_EXERCISE DIRECTIONS_
Please retype the data below line for line and leave out every picture.

####

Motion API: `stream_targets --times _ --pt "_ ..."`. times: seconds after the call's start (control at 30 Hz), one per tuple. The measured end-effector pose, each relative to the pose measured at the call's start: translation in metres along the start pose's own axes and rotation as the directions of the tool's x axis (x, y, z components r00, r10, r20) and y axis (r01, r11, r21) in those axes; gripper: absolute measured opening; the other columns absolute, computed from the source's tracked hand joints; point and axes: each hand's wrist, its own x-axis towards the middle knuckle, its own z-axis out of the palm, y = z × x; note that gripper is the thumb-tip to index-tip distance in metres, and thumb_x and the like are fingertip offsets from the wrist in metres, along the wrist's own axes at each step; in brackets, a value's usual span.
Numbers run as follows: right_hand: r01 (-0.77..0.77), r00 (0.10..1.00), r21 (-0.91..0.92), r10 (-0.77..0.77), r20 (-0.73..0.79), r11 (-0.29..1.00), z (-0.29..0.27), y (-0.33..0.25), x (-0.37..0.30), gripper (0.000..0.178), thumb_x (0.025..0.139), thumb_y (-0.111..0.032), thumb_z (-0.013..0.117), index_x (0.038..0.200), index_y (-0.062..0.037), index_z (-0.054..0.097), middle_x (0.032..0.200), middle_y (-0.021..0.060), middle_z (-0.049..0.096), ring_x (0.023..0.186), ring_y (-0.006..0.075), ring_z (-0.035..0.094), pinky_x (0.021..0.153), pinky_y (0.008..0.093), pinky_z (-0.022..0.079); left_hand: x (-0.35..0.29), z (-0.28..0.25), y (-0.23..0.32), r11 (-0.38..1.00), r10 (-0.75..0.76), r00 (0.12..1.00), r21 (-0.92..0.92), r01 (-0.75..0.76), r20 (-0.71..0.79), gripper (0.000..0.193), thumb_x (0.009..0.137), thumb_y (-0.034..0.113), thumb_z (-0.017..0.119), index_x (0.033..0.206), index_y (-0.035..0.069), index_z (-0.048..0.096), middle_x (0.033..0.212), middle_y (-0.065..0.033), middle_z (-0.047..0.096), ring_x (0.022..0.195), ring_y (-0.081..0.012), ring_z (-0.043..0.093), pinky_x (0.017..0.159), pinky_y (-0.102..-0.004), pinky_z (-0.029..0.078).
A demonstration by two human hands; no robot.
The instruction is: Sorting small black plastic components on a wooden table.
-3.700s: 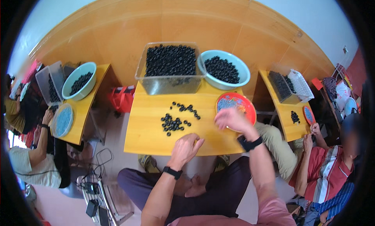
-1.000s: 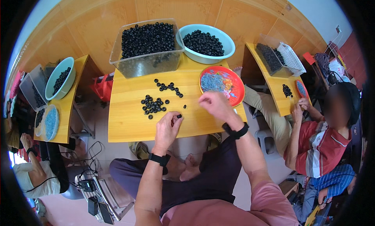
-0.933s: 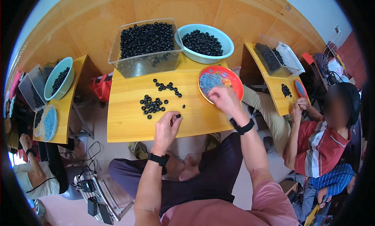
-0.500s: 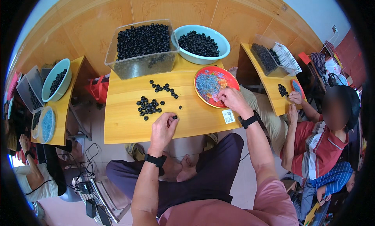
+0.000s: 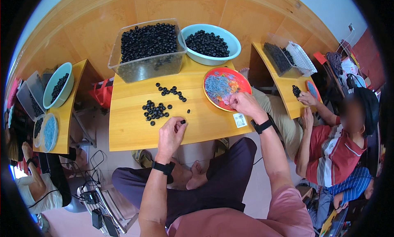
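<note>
The left hand [image 5: 170,134] pinches a black bead [image 5: 183,121] over the table [image 5: 209,128]; a light, steady grip suits it. The right hand [image 5: 242,103] bends over the red plate [image 5: 241,80] near blue bits [image 5: 216,86]; I can't tell whether it's holding one.

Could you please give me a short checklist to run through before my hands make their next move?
1. Left hand holds a black piece at its fingertips: ok.
2. Right hand is at the near part of the red tray: ok.
3. Blue-grey pieces are in the tray: ok.
4. Right hand has gripped one: cannot tell, fingers hide it.
5. Loose black rings all lie together: not ok, they are scattered.
6. Clear bin stands upright on the table: ok.
</note>
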Motion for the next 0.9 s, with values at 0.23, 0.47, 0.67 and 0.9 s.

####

_EXERCISE SOLUTION_
Motion API: `stream_targets --times _ --pt "_ ..."`. times: seconds after the call's start (control at 30 Hz), one per tuple. The measured end-effector pose, each relative to the pose measured at the call's start: translation in metres along the start pose's own axes and rotation as the directions of the tool's x axis (x, y, z components r00, r10, r20) and y axis (r01, r11, r21) in those axes; gripper: absolute measured opening; the other columns absolute, computed from the source's tracked hand joints; point and axes: each hand's wrist, its own x-axis towards the middle knuckle, its own z-axis out of the palm, y = z × x; note that gripper is the thumb-tip to index-tip distance in metres, and thumb_x and the like are fingertip offsets from the wrist in metres, along the wrist's own axes at each step; in brackets, a value's usual span.
Numbers run as follows: right_hand: r01 (-0.77..0.77), r00 (0.10..1.00), r21 (-0.91..0.92), r10 (-0.77..0.77), r20 (-0.73..0.79), r11 (-0.29..1.00), z (-0.29..0.27), y (-0.33..0.25), x (-0.37..0.30), gripper (0.000..0.178), thumb_x (0.025..0.139), thumb_y (-0.111..0.032), thumb_z (-0.013..0.117), index_x (0.038..0.200), index_y (-0.062..0.037), index_z (-0.054..0.097), middle_x (0.032..0.200), middle_y (-0.021..0.060), middle_z (-0.049..0.096), ring_x (0.023..0.186), ring_y (-0.006..0.075), ring_z (-0.035..0.094), pinky_x (0.021..0.153), pinky_y (0.008..0.093), pinky_z (-0.022..0.079); left_hand: x (-0.35..0.29), z (-0.28..0.25), y (-0.23..0.32), r11 (-0.38..1.00), r10 (-0.75..0.76), r00 (0.12..1.00), r21 (-0.92..0.92), r01 (-0.75..0.76), r20 (-0.71..0.79), gripper (0.000..0.193), thumb_x (0.009..0.137), thumb_y (-0.034..0.113), thumb_z (-0.017..0.119), index_x (0.033..0.206), index_y (-0.035..0.069), index_z (-0.048..0.096), middle_x (0.033..0.212), middle_y (-0.065..0.033), middle_z (-0.047..0.096), ring_x (0.022..0.195), ring_y (-0.081..0.012), ring_z (-0.043..0.093), pinky_x (0.017..0.159), pinky_y (-0.102..-0.004), pinky_z (-0.029..0.078).
A demonstration by two human hands; no robot.
The instruction is: Sorting small black plastic components on a wooden table.
-3.700s: 
-1.000s: 
-0.933s: 
-0.500s: 
+0.000s: 
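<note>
The left hand [image 5: 170,134] pinches a black bead [image 5: 183,121] over the table [image 5: 209,128]; a light, steady grip suits it. The right hand [image 5: 242,103] bends over the red plate [image 5: 241,80] near blue bits [image 5: 216,86]; I can't tell whether it's holding one.

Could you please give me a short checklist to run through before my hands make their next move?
1. Left hand holds a black piece at its fingertips: ok.
2. Right hand is at the near part of the red tray: ok.
3. Blue-grey pieces are in the tray: ok.
4. Right hand has gripped one: cannot tell, fingers hide it.
5. Loose black rings all lie together: not ok, they are scattered.
6. Clear bin stands upright on the table: ok.
</note>
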Motion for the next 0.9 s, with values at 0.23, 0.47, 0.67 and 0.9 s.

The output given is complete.